Directions:
Word for word, please restate the lines from the beginning of the data through the line in which "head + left" appears.

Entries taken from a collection
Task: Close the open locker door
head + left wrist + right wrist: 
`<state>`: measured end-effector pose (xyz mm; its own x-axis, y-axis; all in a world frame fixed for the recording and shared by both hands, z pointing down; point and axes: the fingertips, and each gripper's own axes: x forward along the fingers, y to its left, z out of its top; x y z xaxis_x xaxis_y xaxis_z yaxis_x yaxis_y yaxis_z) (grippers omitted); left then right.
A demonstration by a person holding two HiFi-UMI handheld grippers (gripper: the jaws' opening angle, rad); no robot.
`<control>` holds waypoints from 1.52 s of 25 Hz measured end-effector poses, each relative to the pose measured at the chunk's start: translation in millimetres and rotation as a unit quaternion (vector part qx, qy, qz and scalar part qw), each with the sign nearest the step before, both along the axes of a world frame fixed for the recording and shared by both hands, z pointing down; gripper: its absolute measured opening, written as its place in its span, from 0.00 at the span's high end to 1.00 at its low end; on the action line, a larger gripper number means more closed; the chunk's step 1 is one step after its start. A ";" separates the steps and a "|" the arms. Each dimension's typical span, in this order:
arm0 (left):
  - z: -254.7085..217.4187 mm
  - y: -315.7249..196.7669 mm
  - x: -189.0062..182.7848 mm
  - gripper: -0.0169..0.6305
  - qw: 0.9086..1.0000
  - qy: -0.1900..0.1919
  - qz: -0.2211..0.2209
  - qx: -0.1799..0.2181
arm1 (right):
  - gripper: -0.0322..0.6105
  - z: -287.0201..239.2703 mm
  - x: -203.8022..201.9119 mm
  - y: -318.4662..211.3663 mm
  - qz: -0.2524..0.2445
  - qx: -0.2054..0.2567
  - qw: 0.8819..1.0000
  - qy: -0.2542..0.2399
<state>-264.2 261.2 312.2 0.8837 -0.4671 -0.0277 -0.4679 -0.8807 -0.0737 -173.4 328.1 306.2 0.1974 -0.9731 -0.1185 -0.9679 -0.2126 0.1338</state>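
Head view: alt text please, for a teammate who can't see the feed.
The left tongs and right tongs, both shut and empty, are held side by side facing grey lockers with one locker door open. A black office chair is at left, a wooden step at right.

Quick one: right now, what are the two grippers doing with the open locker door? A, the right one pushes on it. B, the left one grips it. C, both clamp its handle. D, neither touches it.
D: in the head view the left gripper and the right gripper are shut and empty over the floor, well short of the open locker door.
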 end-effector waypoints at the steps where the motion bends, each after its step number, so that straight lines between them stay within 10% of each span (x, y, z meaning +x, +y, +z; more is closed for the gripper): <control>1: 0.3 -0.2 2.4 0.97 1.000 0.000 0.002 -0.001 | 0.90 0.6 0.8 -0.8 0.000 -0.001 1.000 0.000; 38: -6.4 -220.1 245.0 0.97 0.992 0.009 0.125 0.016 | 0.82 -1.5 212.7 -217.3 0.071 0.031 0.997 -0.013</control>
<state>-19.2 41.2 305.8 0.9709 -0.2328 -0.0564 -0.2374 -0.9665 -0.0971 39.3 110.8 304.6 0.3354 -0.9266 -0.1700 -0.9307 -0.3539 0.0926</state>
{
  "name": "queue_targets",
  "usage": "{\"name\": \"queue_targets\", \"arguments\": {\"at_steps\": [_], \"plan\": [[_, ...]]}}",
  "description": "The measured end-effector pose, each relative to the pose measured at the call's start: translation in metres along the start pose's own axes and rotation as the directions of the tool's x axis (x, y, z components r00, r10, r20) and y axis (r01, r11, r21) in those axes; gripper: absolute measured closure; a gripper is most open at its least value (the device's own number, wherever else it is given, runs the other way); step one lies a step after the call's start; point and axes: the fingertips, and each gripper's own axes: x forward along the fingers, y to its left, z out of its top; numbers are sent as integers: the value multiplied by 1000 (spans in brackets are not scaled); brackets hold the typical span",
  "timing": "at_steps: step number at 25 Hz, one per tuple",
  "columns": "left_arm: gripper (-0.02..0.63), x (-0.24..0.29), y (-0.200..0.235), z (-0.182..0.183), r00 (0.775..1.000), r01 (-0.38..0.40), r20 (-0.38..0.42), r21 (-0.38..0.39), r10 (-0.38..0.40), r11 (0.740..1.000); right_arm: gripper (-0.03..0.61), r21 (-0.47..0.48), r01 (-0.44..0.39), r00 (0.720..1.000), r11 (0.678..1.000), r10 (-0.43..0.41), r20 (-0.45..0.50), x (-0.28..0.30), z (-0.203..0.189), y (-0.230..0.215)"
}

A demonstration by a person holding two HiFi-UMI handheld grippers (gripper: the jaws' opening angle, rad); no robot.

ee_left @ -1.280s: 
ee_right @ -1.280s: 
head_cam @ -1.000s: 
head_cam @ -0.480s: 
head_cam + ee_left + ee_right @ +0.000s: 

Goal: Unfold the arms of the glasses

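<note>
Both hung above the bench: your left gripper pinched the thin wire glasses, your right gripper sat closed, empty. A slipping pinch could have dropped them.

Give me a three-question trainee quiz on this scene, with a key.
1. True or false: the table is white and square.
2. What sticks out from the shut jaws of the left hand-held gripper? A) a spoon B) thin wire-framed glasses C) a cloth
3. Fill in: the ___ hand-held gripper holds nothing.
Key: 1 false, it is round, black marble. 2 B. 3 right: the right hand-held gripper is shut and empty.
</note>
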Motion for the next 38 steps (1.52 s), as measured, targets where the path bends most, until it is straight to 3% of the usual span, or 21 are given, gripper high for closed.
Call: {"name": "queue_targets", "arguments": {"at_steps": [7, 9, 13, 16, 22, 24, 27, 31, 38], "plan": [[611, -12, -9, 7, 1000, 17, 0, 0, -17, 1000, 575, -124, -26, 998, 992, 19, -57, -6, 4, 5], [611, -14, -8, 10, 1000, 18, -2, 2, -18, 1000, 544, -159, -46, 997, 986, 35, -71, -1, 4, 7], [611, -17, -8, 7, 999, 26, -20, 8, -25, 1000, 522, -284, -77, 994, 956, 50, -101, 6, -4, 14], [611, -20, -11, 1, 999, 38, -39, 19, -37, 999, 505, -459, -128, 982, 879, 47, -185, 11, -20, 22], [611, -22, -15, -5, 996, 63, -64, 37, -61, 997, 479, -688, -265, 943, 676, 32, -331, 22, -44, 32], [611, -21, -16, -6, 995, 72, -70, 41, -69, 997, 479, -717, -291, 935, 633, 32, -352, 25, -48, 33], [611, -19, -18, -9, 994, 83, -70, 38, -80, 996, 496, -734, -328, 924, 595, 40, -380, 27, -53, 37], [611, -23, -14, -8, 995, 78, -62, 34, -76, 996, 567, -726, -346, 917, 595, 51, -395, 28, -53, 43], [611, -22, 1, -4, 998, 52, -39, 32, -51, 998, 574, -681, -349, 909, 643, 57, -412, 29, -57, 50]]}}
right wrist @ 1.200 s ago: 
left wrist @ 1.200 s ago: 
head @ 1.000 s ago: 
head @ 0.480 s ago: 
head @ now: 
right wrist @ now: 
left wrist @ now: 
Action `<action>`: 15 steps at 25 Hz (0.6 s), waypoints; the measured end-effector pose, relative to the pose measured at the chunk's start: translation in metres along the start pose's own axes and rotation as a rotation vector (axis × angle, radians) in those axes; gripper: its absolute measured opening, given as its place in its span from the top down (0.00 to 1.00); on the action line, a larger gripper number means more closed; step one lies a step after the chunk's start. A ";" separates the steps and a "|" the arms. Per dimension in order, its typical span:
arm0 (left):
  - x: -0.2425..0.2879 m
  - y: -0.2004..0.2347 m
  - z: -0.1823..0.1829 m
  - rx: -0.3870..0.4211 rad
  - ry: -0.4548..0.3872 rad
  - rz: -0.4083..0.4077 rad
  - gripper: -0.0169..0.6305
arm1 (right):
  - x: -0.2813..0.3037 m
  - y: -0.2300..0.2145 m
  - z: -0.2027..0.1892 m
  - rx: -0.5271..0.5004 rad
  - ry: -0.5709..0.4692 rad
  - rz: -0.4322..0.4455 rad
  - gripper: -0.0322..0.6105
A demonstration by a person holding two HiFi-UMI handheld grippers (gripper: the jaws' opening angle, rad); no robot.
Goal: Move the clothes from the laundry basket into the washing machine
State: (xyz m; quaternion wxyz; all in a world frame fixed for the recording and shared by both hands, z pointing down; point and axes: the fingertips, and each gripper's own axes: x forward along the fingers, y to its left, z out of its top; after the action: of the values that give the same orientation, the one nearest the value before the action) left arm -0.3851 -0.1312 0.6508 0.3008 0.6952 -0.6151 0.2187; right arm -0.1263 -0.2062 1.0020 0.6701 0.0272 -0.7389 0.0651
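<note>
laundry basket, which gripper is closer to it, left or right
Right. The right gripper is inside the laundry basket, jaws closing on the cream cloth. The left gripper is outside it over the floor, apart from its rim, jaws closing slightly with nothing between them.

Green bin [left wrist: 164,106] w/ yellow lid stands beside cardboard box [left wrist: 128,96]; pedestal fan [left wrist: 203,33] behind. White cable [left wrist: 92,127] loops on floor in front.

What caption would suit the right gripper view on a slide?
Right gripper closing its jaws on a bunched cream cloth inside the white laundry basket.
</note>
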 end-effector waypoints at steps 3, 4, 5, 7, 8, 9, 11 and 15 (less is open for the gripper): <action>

Task response:
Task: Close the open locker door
head + left wrist + right wrist: 

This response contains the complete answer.